• [Goal of the exercise]
Here is a listing. Write it all out again exactly, but not its pictures.

• [Recorded information]

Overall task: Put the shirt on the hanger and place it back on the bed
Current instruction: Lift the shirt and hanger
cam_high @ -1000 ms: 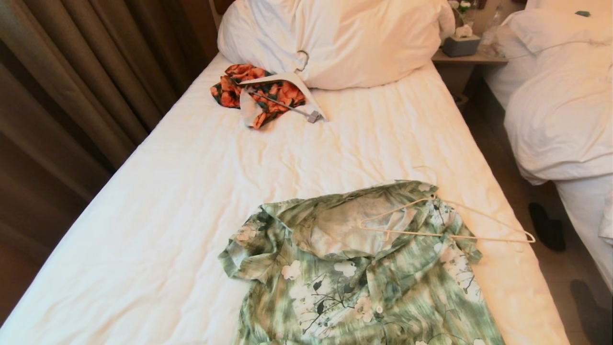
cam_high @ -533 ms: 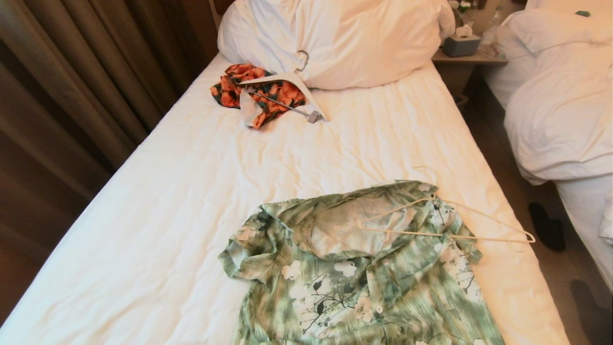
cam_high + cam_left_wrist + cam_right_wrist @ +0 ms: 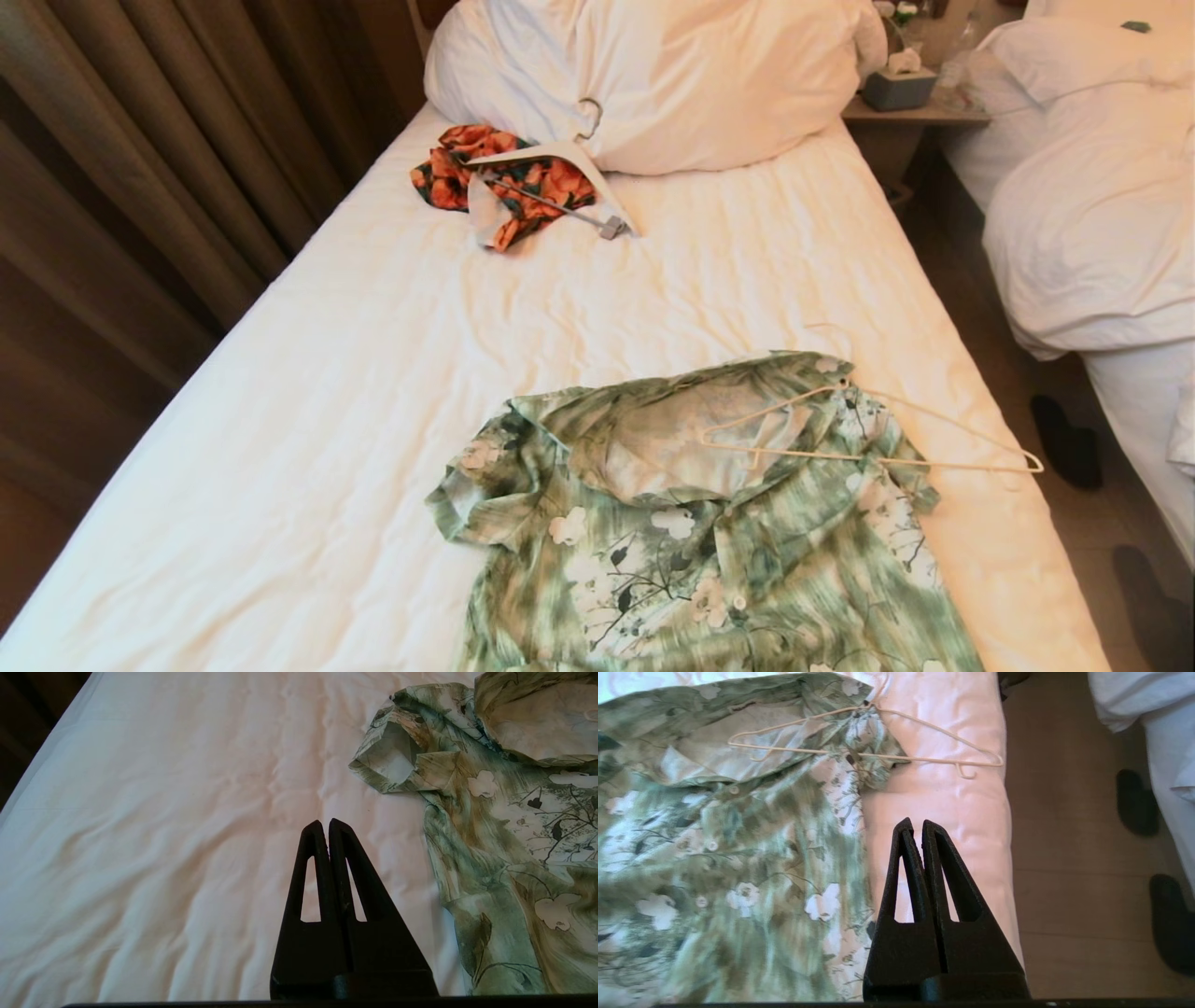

• [Task output]
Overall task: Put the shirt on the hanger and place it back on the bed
Current instruction: Lift the shirt and hanger
cam_high @ -1000 ms: 
cam_high @ -533 ms: 
cam_high + cam_left_wrist + cam_right_wrist @ +0 ms: 

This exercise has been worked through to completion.